What is needed =
Restate word for word each line of the data, starting at the one containing "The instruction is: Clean" and running through the last.
★ ★ ★ ★ ★
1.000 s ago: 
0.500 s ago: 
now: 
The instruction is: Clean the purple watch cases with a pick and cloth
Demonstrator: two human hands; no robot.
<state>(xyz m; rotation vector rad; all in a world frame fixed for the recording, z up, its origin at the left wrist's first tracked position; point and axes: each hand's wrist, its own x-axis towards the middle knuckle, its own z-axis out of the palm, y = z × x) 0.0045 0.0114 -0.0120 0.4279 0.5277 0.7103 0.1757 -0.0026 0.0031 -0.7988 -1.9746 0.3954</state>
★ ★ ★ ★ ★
Written response =
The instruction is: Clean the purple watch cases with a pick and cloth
Demonstrator: two human hands; no robot.
<state>(xyz m; rotation vector rad; all in a world frame fixed for the recording, z up, its origin at the left wrist's first tracked position; point and axes: each hand's wrist, its own x-axis towards the middle knuckle, its own z-axis out of the palm, y = z × x) 0.0045 0.0114 -0.0120 0.4279 0.5277 0.7103 0.1757 -0.0026 0.0031 -0.7988 -1.9746 0.3954</state>

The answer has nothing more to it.